EXERCISE DETAILS
Transcribe the records word for word, beginning with the first line and ending with the line that contains "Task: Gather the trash"; include nothing else.

Records from a collection:
--------------------------------------------------
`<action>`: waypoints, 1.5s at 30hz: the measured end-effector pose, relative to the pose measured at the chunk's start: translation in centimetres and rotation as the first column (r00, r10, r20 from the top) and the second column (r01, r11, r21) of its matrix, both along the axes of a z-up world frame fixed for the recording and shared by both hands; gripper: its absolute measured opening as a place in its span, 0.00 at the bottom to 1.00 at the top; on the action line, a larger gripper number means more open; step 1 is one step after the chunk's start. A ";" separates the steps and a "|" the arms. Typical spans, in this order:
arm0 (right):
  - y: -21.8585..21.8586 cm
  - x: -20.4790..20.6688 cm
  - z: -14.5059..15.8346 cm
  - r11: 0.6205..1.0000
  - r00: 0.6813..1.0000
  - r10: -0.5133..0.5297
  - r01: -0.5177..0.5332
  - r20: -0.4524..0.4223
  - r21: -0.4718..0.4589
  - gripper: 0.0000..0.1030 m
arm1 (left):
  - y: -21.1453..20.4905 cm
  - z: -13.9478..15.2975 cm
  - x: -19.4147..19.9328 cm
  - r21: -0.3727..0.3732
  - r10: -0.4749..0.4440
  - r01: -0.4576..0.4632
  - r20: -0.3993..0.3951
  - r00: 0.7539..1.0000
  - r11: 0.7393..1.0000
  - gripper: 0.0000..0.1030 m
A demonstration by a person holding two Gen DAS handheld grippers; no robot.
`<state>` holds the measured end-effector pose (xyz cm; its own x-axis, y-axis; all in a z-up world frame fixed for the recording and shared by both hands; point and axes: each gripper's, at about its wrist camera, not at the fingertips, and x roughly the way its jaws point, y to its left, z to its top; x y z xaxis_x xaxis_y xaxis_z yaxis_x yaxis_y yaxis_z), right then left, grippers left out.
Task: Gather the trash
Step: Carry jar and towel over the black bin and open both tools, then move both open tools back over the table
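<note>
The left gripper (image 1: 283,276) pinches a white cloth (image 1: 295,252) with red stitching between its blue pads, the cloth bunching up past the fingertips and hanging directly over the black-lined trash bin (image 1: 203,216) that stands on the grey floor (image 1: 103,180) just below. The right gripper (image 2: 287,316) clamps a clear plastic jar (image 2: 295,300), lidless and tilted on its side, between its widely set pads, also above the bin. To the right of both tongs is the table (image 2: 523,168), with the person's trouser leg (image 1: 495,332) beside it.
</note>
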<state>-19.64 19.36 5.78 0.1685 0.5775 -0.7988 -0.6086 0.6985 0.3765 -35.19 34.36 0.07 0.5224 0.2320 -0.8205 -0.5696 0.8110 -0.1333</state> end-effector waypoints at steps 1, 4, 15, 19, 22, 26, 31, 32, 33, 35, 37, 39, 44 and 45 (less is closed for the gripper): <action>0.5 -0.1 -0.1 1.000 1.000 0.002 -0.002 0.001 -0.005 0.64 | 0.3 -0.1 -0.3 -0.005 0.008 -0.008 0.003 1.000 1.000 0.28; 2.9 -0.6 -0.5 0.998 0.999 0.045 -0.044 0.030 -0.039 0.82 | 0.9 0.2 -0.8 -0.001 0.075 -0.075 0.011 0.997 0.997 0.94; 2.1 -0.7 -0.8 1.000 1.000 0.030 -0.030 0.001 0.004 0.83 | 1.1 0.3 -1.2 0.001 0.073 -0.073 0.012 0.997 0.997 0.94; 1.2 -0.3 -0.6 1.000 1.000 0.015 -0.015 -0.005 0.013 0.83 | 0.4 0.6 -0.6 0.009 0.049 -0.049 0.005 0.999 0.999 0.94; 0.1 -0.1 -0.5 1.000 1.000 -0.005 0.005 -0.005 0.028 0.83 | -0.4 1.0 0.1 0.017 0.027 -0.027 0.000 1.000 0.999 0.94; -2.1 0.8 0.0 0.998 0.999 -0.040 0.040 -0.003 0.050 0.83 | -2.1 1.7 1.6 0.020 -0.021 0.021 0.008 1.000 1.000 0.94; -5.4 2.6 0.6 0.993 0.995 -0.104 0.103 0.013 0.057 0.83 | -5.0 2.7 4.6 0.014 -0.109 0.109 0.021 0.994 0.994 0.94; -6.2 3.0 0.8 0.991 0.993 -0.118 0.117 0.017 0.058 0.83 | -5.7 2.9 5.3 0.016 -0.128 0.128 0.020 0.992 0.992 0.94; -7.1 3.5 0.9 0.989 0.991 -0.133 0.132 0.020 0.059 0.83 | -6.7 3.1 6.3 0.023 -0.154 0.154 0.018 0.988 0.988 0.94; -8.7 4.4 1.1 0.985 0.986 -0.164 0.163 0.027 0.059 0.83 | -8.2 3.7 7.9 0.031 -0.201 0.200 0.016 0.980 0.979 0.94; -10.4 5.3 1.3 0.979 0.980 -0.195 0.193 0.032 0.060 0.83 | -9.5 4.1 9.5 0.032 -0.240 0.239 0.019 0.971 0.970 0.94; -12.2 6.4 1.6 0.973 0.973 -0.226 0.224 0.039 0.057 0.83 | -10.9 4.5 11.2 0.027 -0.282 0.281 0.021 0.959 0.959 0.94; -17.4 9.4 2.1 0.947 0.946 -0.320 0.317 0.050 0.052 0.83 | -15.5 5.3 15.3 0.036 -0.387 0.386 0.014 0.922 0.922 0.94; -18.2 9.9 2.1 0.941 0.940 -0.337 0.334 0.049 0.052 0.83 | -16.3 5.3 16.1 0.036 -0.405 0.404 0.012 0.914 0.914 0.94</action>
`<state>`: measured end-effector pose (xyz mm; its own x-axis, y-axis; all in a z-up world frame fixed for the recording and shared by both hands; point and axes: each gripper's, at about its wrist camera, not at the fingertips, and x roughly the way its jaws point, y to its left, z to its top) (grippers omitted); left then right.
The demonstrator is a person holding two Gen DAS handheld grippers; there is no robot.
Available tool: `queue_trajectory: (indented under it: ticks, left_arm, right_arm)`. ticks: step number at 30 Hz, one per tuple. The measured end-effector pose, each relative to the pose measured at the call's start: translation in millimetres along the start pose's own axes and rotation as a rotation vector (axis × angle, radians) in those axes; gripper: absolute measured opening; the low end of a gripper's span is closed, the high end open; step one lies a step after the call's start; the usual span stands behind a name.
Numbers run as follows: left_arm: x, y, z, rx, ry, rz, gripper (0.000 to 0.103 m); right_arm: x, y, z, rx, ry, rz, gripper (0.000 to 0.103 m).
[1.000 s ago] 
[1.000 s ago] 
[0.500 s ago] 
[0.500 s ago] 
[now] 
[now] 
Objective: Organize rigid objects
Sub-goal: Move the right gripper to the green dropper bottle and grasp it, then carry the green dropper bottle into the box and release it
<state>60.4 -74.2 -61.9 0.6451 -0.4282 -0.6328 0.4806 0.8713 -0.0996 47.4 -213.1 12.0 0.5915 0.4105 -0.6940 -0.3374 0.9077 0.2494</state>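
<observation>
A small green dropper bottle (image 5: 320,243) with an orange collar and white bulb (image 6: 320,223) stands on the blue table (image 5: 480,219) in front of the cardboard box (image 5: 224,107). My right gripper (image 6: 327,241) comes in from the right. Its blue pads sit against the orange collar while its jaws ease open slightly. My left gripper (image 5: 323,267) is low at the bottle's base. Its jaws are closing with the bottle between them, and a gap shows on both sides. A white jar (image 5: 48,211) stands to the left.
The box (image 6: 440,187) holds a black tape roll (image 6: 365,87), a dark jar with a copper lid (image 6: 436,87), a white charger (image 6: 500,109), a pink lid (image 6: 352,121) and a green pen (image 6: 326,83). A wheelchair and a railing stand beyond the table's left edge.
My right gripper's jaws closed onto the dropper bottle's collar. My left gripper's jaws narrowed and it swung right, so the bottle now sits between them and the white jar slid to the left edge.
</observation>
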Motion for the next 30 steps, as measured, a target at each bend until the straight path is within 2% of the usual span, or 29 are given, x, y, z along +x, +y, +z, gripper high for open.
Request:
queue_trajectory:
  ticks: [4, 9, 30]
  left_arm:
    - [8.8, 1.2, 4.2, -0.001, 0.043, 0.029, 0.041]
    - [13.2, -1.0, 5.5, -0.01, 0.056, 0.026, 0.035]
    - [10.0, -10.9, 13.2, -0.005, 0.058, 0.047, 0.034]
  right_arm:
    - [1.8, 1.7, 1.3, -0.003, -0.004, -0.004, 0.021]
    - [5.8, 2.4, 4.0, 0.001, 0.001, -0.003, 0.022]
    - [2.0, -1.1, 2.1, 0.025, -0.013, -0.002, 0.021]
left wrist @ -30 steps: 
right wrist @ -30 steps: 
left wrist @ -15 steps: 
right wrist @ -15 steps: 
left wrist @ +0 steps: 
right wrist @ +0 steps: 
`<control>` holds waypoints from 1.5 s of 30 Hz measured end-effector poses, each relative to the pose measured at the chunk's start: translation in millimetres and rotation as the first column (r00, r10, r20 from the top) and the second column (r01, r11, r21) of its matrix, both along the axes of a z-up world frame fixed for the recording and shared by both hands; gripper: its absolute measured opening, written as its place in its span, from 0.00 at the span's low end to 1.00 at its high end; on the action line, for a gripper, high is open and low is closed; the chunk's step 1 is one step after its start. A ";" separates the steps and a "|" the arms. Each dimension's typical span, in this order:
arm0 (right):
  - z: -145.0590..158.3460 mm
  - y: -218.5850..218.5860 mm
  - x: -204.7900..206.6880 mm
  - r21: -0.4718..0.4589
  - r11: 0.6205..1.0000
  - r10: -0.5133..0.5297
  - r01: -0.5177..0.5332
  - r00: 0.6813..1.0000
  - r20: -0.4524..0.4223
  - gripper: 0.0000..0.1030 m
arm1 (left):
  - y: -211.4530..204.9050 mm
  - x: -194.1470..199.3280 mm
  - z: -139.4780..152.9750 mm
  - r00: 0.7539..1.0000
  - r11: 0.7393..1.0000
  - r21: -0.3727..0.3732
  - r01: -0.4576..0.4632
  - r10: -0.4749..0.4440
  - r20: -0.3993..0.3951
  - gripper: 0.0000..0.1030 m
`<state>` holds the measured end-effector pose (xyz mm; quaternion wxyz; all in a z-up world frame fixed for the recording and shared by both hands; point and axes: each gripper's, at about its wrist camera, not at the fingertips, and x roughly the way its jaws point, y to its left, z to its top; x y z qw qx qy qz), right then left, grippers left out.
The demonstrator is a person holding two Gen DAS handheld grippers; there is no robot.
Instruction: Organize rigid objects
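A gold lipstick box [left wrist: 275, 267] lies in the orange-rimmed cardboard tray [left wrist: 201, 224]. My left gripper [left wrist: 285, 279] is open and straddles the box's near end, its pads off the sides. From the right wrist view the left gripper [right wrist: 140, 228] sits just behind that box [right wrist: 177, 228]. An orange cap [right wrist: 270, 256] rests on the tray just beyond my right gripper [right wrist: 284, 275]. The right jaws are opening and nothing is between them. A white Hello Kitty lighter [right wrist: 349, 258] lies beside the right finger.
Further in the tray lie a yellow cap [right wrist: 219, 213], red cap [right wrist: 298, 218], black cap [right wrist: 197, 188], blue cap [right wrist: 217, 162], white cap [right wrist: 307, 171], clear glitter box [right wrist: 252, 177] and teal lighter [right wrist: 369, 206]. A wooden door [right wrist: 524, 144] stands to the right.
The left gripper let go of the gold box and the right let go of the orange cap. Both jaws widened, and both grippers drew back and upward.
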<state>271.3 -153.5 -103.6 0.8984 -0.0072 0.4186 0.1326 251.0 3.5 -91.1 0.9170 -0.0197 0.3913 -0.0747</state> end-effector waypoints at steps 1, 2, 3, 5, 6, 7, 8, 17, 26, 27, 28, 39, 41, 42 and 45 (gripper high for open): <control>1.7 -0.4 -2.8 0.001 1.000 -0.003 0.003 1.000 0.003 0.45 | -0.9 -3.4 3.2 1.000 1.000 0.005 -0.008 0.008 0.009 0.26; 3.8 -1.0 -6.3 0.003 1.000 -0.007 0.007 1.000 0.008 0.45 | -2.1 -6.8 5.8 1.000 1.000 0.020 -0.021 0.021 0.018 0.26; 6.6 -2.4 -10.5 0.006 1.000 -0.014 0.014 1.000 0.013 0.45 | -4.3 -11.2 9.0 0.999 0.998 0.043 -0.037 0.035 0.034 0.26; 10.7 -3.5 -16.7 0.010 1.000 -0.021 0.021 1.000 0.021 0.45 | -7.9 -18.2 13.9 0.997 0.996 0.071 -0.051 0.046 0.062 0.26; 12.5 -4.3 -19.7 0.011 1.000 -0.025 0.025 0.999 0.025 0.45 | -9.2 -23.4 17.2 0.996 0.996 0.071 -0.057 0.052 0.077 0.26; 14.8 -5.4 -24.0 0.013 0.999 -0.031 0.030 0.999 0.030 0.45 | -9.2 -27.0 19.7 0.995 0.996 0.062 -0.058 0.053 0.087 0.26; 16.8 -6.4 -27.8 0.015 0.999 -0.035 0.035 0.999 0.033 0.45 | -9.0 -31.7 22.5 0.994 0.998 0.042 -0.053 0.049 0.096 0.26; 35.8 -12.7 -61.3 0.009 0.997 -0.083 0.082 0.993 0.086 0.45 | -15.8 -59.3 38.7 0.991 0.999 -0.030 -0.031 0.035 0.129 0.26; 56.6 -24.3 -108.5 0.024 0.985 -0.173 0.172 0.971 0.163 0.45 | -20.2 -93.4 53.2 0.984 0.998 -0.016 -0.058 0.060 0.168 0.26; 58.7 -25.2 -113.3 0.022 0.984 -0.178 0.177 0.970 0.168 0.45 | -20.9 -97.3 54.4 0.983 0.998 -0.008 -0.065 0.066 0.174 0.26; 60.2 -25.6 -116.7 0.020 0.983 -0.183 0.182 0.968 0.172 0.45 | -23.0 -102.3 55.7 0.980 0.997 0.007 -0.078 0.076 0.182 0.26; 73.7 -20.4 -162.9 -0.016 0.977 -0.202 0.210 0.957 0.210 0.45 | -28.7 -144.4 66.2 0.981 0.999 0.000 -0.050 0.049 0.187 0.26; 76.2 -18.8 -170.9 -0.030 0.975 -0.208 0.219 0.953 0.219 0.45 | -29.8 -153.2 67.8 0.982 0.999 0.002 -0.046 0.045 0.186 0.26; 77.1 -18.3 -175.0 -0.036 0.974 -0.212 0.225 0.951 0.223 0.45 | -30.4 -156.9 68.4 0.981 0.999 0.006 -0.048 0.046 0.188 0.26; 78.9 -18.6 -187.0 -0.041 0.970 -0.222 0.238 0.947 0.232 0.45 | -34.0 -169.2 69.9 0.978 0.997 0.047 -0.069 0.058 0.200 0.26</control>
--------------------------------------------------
PROBLEM SOLUTION
`<action>`: waypoints, 1.5s at 30hz: the measured end-effector pose, relative to the pose measured at the chunk's start: translation in centimetres and rotation as the first column (r00, r10, r20 from the top) and the second column (r01, r11, r21) of its matrix, both along the axes of a z-up world frame fixed for the recording and shared by both hands; gripper: its absolute measured opening as a place in its span, 0.00 at the bottom to 1.00 at the top; on the action line, a larger gripper number means more open; step 1 is one step after the chunk's start. A ";" separates the steps and a "|" the arms. Typical spans, in this order:
arm0 (right):
  - y: -21.8585..21.8586 cm
  - x: -20.4790..20.6688 cm
  - z: -14.5059..15.8346 cm
  - r11: 0.6205..1.0000
  - r00: 0.6813..1.0000
  - r10: -0.5133..0.5297
  - r01: -0.5177..0.5332
  - r20: -0.4524..0.4223
  - r21: -0.4718..0.4589
  - gripper: 0.0000..0.1030 m
arm1 (left):
  - y: -21.1453..20.4905 cm
  - z: -13.9478..15.2975 cm
  - x: -19.4147..19.9328 cm
  - r21: -0.3727..0.3732
  - r10: -0.4749..0.4440
  - r01: -0.4576..0.4632
  - r20: -0.3993..0.3951
  - r00: 0.7539..1.0000
  - r11: 0.7393..1.0000
  - gripper: 0.0000..0.1030 m
A demonstration by a person holding two Gen DAS handheld grippers; no robot.
`<state>` holds the measured end-effector pose (xyz cm; its own x-axis, y-axis; all in a z-up world frame fixed for the recording and shared by both hands; point and axes: each gripper's, at about its wrist camera, not at the fingertips, and x roughly the way its jaws point, y to its left, z to its top; x y z xaxis_x xaxis_y xaxis_z yaxis_x yaxis_y yaxis_z), right then left, grippers left out.
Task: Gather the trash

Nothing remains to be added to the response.